## [GIVEN MATERIAL]
—————

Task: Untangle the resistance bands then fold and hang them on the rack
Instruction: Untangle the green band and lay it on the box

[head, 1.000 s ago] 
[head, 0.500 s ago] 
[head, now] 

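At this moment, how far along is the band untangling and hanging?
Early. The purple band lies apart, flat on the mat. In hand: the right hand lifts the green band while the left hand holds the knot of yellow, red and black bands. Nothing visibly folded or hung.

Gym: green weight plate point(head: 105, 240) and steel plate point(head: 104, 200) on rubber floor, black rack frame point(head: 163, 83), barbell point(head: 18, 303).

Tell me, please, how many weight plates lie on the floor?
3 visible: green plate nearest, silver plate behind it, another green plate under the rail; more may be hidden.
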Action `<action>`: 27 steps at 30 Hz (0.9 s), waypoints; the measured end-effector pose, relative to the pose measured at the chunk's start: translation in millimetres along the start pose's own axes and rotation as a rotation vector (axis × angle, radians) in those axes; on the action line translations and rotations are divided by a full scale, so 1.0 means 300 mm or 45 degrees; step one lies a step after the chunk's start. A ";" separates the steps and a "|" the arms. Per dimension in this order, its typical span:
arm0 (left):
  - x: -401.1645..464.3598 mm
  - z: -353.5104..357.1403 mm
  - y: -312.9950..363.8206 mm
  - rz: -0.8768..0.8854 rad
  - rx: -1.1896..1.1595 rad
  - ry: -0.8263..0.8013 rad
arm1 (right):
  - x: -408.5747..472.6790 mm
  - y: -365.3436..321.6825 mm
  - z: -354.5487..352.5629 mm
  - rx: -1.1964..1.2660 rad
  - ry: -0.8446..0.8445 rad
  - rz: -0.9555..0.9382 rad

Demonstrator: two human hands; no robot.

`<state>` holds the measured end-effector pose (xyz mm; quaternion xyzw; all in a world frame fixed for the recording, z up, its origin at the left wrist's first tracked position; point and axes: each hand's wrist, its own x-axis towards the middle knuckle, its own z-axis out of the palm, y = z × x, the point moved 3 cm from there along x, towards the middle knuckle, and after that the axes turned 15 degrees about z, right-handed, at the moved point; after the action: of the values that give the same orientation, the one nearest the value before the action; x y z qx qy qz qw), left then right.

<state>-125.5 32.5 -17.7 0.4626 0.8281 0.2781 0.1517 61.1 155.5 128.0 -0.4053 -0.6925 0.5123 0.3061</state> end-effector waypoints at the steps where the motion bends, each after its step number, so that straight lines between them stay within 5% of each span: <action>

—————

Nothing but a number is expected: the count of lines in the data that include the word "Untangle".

2